Вернулся в кресло у камина; но уже не мог продолжать счет: помешали; огорчился, почувствовал сердцебиение и расстройство нервов.
– О Бог мой, Бог мой! – тяжело вздыхал. – Минутки не дадут покоя…
Принял миндально-анисовых капель; отдохнул, успокоился и опять погрузился в выкладки.
Опять хорошо стало, тихо-тихо, безрадостно-безго-рестно, как будто никогда ничего не было, нет и не будет, кроме совершенно тождественных, правильных, единообразных каменных куч, уходящих по обеим сторонам шоссейной дороги в бесконечную даль.
После свидания с Аракчеевым князь Валерьян поехал к своему приятелю, князю Сергею Петровичу Трубецкому, директору Северной управы тайного общества, объявил ему о своем решении поступить в члены общества и через несколько дней был принят.

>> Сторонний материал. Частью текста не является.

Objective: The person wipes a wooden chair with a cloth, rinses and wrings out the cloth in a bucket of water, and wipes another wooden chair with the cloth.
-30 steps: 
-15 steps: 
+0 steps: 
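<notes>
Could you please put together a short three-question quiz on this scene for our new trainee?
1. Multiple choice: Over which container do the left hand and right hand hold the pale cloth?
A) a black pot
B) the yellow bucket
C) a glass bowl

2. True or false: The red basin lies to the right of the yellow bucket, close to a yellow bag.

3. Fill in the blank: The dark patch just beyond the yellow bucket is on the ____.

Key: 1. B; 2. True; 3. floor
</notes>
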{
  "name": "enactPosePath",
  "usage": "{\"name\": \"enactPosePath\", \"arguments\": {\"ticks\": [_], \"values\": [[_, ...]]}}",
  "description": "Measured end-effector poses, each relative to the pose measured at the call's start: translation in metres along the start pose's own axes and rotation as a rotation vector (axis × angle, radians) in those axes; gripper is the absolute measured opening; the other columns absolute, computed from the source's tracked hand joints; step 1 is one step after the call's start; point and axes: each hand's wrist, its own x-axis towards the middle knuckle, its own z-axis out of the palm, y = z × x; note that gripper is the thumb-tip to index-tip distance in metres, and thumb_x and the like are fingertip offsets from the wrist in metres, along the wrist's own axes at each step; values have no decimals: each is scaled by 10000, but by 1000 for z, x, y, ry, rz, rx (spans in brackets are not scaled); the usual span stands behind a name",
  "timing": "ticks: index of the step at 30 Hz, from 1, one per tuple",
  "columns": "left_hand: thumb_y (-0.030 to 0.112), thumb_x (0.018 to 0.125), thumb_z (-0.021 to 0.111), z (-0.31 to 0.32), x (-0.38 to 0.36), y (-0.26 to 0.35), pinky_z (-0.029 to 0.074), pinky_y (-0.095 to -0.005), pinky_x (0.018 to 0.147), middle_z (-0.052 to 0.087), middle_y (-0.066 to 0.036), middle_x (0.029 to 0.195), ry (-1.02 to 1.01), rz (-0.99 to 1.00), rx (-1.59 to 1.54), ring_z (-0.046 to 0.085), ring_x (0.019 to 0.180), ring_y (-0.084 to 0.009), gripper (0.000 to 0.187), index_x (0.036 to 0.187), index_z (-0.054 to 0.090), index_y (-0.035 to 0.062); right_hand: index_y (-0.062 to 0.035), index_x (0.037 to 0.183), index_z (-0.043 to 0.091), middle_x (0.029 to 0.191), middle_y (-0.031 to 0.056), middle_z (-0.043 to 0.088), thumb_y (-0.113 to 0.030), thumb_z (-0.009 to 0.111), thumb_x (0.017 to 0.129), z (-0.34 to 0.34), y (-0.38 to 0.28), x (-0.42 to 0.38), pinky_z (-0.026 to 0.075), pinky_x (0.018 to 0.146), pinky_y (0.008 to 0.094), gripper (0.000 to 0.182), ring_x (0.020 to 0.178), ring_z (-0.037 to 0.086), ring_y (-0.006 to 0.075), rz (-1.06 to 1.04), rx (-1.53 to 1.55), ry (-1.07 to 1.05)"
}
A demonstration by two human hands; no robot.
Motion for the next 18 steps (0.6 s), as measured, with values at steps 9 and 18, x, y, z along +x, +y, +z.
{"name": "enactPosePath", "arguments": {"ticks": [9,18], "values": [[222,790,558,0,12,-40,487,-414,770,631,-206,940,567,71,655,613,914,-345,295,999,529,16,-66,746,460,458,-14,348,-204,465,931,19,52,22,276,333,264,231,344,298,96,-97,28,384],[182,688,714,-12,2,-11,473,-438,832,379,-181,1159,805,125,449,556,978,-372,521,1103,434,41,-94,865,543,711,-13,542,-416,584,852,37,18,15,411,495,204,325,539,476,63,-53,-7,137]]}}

«Прекрасная Юлия, вздыхая о возлюбленном своем Лиодоре, бродит кротчайшими шагами, бледная, унылая, с поникшей головой, в мрачной пустоте березовой рощи, где осенний Борей осыпает землю пожелтевшими листьями; картина осени вливает в состав растерзанного существа ее нечто мрачнейшее, нежели самая мрачная меланхолия…»
«Лиодор и Юлия, или Награжденная постоянность – сельская повесть». Бывало, во дни императора Павла, сидя под арестом на Гатчинской гауптвахте в долгие осенние вечера, от скуки читывал Александр Павлович такие же точно романы и повести. Потом уже было не до книг; иногда целые годы ничего, кроме газетных вырезок да военных реляций, в руки не брал. Но во время последней болезни опять пристрастился к чтению.
Чем романы скучнее, глупее, стариннее, тем успокоительней, как старые детские песенки. Пожелтевшие страницы шуршат, как пожелтевшие листья осени, и осенью пахнет от них – сладостно-унылым запахом прошлого – того, что было юностью и стало стариной почти незапамятной. Двадцать пять лет, а как будто два с половиной столетия – так все изменилось, так постарело все – постарел он сам.
«Прошла зима, и возлюбленный Лиодор вернулся к прекрасной Юлии, отдыхая, при корне черемух благоухающих, обоняли они весенние амбры. Кроткая луна плавала в эмальной гемисфере.